Polycystic kidney disease, a hereditary disorder, prevents the kidneys from functioning normally. PKD is one of the most common hereditary diseases, impacting about 600,000 people in the U.S. alone.

Each disorder can impact other organs in addition to the kidneys. Right now, there is no known cure or specific treatment for either form of PKD.

Registry data indicate that approximately 50 percent of children with kidney disease have structural renal abnormalities, generally associated with known or suspected genetic mutations. Polycystic kidney disease affects at least 1 in 4,000 individuals. Treatment of the chronic renal failure in these individuals currently costs the U.S. more than $3.6 billion annually.
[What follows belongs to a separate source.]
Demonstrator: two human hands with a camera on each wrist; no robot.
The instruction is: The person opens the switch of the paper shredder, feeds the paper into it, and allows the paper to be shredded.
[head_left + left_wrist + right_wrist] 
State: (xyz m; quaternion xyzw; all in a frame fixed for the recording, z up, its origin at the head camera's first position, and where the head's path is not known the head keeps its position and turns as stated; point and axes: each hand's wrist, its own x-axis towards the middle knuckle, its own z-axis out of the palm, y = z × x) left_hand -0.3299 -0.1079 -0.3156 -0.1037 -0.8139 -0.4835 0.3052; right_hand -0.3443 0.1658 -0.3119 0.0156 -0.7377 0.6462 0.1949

Researchers in this program works closely with the Renal Clinic at Children's Hospital of Wisconsin. It is the only clinic solely devoted to the multidisciplinary diagnosis and treatment of children with polycystic kidney disease. It is a unique resource being utilized by children from all over the world for comprehensive diagnostics, therapeutic care plans and consideration for preimplantation genetic diagnosis.

The National Institutes of Health has awarded $4.6 million over the next five years to establish a Research Center of Excellence in Pediatric Nephrology at Childrens Research Institute. As one of only two such centers in the country, it will build on current groundbreaking research programs at the Medical College of Wisconsin and Children's Research Institute, expediting new and exciting treatments for thousands of children with genetic, acquired or progressive kidney disease.

The grant will focus on three major areas: polycystic kidney disease, which is a genetic disorder characterized by the growth of numerous fluid-filled cysts in the kidneys; hypertension and diabetes-induced disease; and damage that occurs when the kidney lacks oxygen.

Researchers at the center are working to delineate the genetic and cellular mechanisms of childhood kidney disease and its progression and develop unique therapies that will limit or even cure genetic or acquired kidney disorders. Basic research at the laboratory bench at the molecular and cellular level can unveil discoveries that can lead to clinical improvement at the patient's bedside. This work is expected to translate ultimately to new diagnostic tests and new clinical trials for specific therapies in children with genetic and acquired kidney diseases which lead to progressive loss of kidney function.

One research project, headed by Dr. Avner and William E. Sweeny Jr., MS, assistant professor of pediatrics, will explore the growth of cysts in polycystic disease, an inherited disease that is the third-leading cause of chronic kidney failure. The other major project headed by Dr. Roman and Howard J. Jacob, PhD, director of the Human and Molecular Genetics Center, focuses on identifying the genetic basis of susceptibility to develop glomerular disease, a condition associated with hypertension and diabetes, which accounts for 80 percent of the patients with chronic kidney failure on dialysis. These two conditions account for medical costs of more than $19 billion per year in the U.S. alone.

This information could lead to diagnostic tests to identify individuals more susceptible to the development of hypertension and diabetic induced kidney disease and perhaps new therapies for the prevention of end stage kidney disease in hypertensive and diabetic patients that account for almost one-third of the adult population.